#### Requirement:
Begin at the line below that has "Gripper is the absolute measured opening" and stop after the line that has "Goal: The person". Please restate only those lines, word for word.

Saved entries:
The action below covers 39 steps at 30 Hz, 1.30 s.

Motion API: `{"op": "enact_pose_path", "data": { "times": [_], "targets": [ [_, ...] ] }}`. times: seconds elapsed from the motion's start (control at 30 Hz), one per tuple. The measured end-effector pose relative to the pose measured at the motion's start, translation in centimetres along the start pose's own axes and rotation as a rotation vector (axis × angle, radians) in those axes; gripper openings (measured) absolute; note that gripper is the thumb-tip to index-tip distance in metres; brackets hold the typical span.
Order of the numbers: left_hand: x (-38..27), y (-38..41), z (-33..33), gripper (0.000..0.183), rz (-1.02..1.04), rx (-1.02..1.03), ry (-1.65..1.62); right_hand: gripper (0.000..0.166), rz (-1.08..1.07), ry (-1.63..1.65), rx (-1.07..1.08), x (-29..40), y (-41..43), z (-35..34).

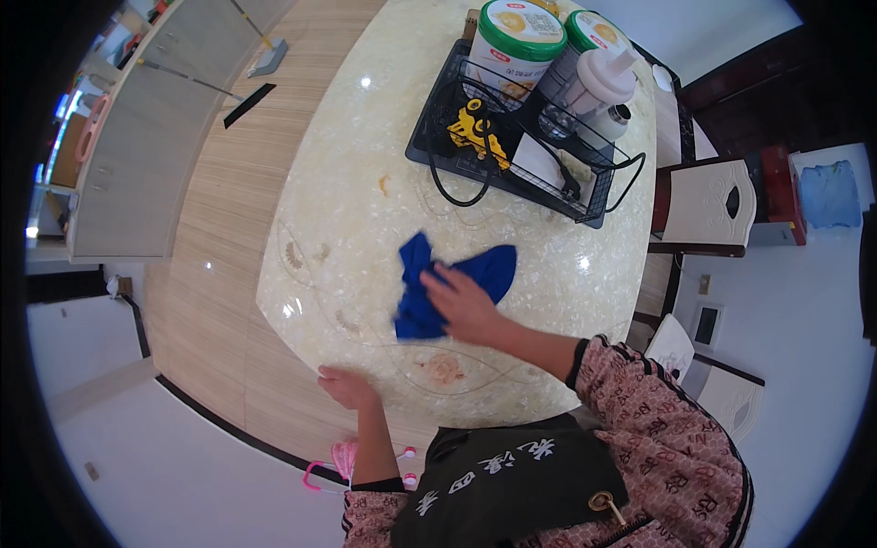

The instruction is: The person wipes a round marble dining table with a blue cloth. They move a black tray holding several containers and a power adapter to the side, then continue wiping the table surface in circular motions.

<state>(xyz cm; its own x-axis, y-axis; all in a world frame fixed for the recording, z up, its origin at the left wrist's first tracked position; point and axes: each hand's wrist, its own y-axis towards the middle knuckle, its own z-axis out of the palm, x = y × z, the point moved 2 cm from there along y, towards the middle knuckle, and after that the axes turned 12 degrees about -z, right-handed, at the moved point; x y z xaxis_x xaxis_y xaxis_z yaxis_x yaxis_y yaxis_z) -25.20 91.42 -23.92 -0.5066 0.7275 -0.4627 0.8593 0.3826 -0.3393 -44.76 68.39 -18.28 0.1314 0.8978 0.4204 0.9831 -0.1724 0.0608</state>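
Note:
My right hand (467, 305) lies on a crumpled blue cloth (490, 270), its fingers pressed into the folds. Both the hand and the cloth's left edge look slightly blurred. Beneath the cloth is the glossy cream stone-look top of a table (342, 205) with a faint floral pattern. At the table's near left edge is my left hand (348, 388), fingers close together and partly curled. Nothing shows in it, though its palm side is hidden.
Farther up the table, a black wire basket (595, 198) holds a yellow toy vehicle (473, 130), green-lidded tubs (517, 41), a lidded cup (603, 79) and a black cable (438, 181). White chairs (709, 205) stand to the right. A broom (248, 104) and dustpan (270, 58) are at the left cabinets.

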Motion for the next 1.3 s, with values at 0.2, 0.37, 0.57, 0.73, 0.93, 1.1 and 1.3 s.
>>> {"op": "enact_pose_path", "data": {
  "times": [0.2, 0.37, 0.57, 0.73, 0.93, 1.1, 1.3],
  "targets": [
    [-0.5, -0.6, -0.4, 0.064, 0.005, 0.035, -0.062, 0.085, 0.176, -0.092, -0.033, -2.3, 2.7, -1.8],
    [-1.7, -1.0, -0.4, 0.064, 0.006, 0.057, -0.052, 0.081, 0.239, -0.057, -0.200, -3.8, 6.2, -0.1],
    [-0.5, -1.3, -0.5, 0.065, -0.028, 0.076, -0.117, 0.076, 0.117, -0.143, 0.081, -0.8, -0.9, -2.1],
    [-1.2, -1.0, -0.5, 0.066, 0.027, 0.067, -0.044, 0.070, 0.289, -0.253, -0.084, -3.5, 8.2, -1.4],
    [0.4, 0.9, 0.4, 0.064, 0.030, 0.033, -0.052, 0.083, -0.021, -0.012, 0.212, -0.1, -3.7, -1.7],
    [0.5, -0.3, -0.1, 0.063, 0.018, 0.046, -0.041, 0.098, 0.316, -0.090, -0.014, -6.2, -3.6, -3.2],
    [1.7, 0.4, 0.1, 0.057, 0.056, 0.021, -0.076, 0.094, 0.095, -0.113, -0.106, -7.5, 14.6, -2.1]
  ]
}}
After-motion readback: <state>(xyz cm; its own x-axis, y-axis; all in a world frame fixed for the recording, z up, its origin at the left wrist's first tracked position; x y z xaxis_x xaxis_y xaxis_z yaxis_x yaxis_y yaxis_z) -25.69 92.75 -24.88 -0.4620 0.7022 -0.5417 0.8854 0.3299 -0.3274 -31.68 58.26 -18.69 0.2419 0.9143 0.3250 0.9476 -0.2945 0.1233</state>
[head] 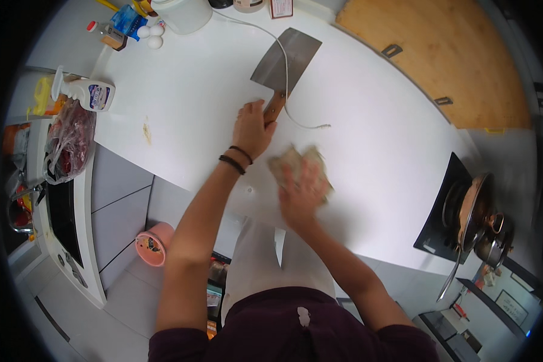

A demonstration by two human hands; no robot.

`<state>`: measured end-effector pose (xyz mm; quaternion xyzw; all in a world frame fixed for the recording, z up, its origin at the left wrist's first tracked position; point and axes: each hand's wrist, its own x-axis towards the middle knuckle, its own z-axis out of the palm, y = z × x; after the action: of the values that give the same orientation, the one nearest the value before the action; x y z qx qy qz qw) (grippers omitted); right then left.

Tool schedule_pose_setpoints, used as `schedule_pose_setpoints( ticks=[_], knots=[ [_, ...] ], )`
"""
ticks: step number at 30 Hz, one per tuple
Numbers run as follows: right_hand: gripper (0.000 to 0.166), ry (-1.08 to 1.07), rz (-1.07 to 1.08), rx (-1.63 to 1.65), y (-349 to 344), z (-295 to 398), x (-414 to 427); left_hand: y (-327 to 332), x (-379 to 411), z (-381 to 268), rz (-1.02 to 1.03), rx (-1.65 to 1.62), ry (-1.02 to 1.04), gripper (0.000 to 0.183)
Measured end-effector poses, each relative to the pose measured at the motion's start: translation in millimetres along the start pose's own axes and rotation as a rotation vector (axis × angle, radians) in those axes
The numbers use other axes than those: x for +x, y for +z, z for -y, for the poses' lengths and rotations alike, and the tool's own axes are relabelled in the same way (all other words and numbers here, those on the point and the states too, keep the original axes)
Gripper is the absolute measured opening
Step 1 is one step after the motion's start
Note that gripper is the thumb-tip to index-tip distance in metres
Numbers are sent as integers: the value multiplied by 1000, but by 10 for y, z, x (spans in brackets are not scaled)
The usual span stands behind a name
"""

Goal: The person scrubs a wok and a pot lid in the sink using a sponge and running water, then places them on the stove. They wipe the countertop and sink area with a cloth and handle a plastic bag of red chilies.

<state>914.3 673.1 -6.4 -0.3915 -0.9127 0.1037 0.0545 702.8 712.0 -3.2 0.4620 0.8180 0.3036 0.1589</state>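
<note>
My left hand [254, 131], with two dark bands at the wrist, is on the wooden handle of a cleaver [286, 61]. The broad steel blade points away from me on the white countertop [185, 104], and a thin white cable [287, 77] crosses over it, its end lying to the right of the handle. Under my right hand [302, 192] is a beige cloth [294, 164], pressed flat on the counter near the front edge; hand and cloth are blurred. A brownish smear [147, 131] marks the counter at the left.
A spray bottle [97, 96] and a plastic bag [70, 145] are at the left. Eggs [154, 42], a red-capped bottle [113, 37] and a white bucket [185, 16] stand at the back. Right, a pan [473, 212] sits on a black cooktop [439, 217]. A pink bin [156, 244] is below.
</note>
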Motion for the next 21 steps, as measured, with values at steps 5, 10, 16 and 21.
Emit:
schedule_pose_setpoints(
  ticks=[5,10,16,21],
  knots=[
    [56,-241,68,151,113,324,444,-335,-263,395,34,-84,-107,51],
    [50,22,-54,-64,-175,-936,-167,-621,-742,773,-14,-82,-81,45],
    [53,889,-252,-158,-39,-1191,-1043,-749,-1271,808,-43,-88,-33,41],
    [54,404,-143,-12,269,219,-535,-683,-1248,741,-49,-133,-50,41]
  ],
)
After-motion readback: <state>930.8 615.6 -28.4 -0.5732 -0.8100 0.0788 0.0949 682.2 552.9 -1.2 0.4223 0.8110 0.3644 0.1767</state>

#### Your response:
Gripper is the absolute measured opening
Step 1 is one step after the motion's start
Note that gripper is the thumb-tip to index-tip distance in metres
Numbers are sent as integers: the value multiplied by 1000, but by 10 for y, z, x (spans in brackets are not scaled)
The usual span stands behind a name
"""

Goal: The person scrubs a wok and a pot lid in the sink using a sponge and running water, then places them on the stove. They wipe the countertop and sink area with a cloth and handle a plastic bag of red chilies.

There is no more to the answer.